When it comes to experiencing Spain at its most modern, then holidays in Valencia are the way to go. The country’s third largest city is increasingly becoming recognized for its innovative character, reflected primarily in its state-of-the-art architecture. Even though it’s often overlooked in favor of more appealing cities like Madrid and Barcelona, a trip to Valencia can certainly be a fun and rewarding journey for all travelers who are looking to immerse themselves in a different side of Spain.
- City of Arts and Science is a vast complex nestled on what was once the riverbed of the River Turia. It houses various facilities, including an Arts Museum, a Science Museum, an IMAX cinema, a planetarium and an aquarium.
- El Carmen is a historic neighborhood characterized with rustic architecture and winding alleyways.

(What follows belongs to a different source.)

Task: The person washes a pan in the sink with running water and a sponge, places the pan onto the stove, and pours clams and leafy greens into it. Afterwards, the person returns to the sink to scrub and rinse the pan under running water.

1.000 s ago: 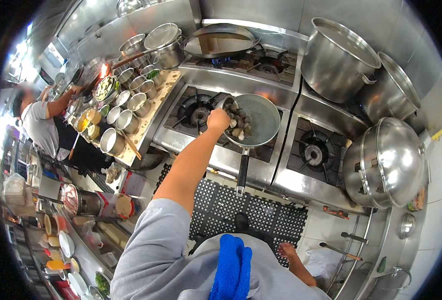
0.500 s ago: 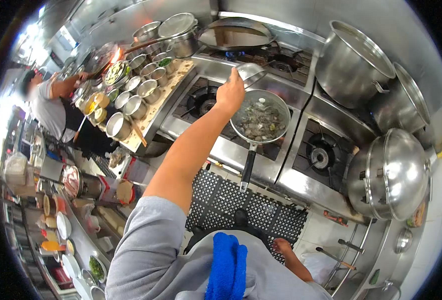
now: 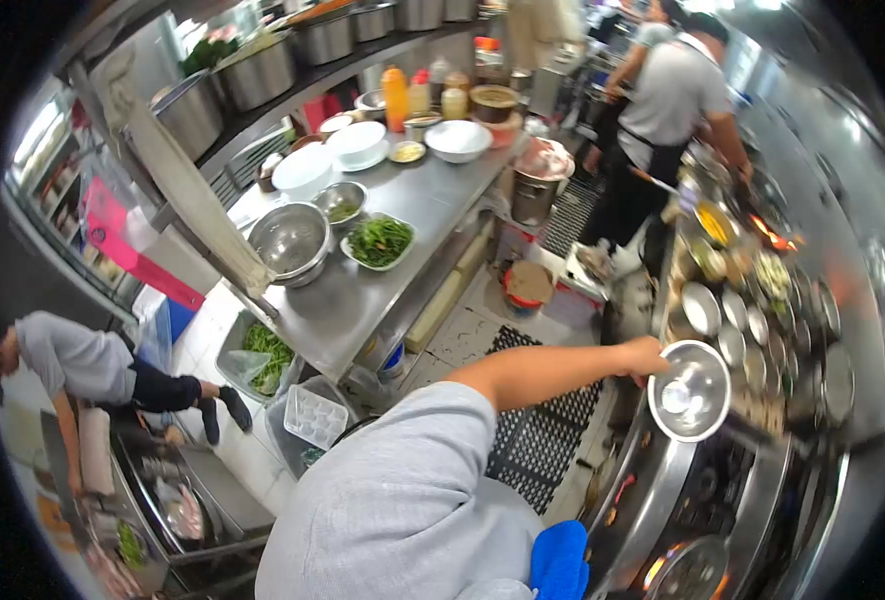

Here, you will find Valencia’s trendiest cafés, bars and eateries.
- Llotja de la Seda is an impressive 15th-century feat of Gothic architecture that was originally built as silk market. As one of the most important landmarks in the city, Llotja de la Seda is a testament to Valencia’s historical importance as a commerce hub.
- Valencia Cathedral, one of the most visited tourist sites in Valencia, is a curious mix of Romanesque, Baroque, Gothic, Renaissance and Neo-classical influences.
- Valencia is known as the birthplace of paella, so it would be a sin to visit this city without trying one. Paella Valenciana is made with rice and different types of meat — usually chicken or rabbit.
- One of the most convenient ways to get around Valencia is by bicycle. Valencia is equipped with a public bike rental system that has over 250 stations throughout the city.
- If you want to experience Valencia at its most festive, make sure to plan your trip during the month of March. This is when you can partake in the Falles, a five-day fiesta that celebrates San José, the patron saint of the city.